[Items from a dataset]
|---|
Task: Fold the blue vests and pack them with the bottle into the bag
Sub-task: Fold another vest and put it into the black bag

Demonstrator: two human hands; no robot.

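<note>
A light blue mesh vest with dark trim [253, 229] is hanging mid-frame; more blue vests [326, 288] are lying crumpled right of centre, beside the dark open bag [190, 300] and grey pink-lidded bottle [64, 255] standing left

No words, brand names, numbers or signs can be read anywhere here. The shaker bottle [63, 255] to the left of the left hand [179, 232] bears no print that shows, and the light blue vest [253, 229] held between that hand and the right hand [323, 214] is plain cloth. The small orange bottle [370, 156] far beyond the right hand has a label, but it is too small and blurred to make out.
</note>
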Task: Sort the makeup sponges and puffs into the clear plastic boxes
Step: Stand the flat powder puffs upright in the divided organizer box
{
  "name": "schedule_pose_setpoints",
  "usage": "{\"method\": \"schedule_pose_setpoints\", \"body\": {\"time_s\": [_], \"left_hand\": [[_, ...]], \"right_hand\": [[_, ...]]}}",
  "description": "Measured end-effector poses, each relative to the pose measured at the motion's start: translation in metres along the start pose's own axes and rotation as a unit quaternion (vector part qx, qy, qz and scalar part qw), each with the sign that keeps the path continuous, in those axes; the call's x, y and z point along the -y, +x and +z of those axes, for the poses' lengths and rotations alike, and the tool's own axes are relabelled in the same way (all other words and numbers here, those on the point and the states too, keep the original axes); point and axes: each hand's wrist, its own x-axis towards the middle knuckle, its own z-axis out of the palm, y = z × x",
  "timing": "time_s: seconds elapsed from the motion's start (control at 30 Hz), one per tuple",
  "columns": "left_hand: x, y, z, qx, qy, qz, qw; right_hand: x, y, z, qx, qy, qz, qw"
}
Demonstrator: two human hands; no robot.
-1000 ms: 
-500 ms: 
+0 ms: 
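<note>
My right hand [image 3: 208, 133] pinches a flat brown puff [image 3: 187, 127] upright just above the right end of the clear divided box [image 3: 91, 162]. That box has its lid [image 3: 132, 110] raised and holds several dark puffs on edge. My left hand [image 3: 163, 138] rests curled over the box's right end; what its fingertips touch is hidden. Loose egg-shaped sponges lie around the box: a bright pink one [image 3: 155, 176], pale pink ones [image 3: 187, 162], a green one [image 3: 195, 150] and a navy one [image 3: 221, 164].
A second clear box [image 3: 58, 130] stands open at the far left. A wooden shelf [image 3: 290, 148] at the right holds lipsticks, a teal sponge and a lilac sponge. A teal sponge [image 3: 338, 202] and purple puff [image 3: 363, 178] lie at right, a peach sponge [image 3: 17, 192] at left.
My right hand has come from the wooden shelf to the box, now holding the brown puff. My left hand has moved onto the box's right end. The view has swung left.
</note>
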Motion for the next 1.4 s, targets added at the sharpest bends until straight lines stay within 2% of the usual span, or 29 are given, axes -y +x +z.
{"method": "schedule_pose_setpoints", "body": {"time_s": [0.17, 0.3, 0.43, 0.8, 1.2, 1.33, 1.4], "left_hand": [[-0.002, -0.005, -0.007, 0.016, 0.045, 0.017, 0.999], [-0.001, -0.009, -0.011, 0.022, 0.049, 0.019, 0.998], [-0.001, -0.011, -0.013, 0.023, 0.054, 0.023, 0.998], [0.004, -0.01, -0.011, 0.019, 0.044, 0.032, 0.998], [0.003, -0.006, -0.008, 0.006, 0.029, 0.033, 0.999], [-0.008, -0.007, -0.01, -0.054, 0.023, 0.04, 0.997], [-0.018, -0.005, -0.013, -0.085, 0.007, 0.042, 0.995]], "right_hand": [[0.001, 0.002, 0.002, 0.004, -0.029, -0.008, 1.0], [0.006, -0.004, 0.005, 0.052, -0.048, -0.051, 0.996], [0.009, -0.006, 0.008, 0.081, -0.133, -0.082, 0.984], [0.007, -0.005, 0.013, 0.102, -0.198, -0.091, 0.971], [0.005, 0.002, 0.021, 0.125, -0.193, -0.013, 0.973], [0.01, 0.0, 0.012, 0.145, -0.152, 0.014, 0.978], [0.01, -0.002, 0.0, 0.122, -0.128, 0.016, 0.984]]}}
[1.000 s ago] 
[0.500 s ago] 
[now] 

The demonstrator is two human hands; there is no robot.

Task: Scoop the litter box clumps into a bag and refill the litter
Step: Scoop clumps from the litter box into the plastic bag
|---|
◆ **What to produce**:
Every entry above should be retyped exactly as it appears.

◆ **Task result**:
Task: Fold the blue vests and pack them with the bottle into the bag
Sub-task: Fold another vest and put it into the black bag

Demonstrator: two human hands; no robot.

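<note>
A light blue mesh vest with dark trim [253, 229] is hanging mid-frame; more blue vests [326, 288] are lying crumpled right of centre, beside the dark open bag [190, 300] and grey pink-lidded bottle [64, 255] standing left

No words, brand names, numbers or signs can be read anywhere here. The shaker bottle [63, 255] to the left of the left hand [179, 232] bears no print that shows, and the light blue vest [253, 229] held between that hand and the right hand [323, 214] is plain cloth. The small orange bottle [370, 156] far beyond the right hand has a label, but it is too small and blurred to make out.
</note>
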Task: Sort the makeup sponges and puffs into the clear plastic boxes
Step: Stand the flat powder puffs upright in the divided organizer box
{
  "name": "schedule_pose_setpoints",
  "usage": "{\"method\": \"schedule_pose_setpoints\", \"body\": {\"time_s\": [_], \"left_hand\": [[_, ...]], \"right_hand\": [[_, ...]]}}",
  "description": "Measured end-effector poses, each relative to the pose measured at the motion's start: translation in metres along the start pose's own axes and rotation as a unit quaternion (vector part qx, qy, qz and scalar part qw), each with the sign that keeps the path continuous, in those axes; the call's x, y and z point along the -y, +x and +z of those axes, for the poses' lengths and rotations alike, and the tool's own axes are relabelled in the same way (all other words and numbers here, those on the point and the states too, keep the original axes); point and axes: each hand's wrist, its own x-axis towards the middle knuckle, its own z-axis out of the palm, y = z × x",
  "timing": "time_s: seconds elapsed from the motion's start (control at 30 Hz), one per tuple",
  "columns": "left_hand: x, y, z, qx, qy, qz, qw; right_hand: x, y, z, qx, qy, qz, qw"
}
Demonstrator: two human hands; no robot.
-1000 ms: 
-500 ms: 
+0 ms: 
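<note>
My right hand [image 3: 208, 133] pinches a flat brown puff [image 3: 187, 127] upright just above the right end of the clear divided box [image 3: 91, 162]. That box has its lid [image 3: 132, 110] raised and holds several dark puffs on edge. My left hand [image 3: 163, 138] rests curled over the box's right end; what its fingertips touch is hidden. Loose egg-shaped sponges lie around the box: a bright pink one [image 3: 155, 176], pale pink ones [image 3: 187, 162], a green one [image 3: 195, 150] and a navy one [image 3: 221, 164].
A second clear box [image 3: 58, 130] stands open at the far left. A wooden shelf [image 3: 290, 148] at the right holds lipsticks, a teal sponge and a lilac sponge. A teal sponge [image 3: 338, 202] and purple puff [image 3: 363, 178] lie at right, a peach sponge [image 3: 17, 192] at left.
My right hand has come from the wooden shelf to the box, now holding the brown puff. My left hand has moved onto the box's right end. The view has swung left.
</note>
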Motion for the next 1.4 s, targets added at the sharpest bends until straight lines stay within 2% of the usual span, or 29 are given, axes -y +x +z.
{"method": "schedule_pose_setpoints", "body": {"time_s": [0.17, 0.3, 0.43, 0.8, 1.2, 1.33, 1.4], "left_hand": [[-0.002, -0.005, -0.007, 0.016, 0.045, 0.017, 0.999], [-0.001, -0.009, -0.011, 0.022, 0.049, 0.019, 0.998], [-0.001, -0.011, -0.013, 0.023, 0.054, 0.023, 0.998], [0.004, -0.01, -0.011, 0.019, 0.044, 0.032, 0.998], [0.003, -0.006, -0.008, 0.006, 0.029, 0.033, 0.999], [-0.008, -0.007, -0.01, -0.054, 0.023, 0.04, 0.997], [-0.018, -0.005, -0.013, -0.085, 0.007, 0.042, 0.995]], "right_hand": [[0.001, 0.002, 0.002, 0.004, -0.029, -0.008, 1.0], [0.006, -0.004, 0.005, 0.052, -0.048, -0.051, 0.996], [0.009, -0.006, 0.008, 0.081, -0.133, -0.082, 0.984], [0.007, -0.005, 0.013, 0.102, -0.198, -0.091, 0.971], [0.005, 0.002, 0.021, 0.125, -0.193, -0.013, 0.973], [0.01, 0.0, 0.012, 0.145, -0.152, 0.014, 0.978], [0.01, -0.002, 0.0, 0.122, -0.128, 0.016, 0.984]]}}
[1.000 s ago] 
[0.500 s ago] 
[now] 

The demonstrator is two human hands; there is no robot.

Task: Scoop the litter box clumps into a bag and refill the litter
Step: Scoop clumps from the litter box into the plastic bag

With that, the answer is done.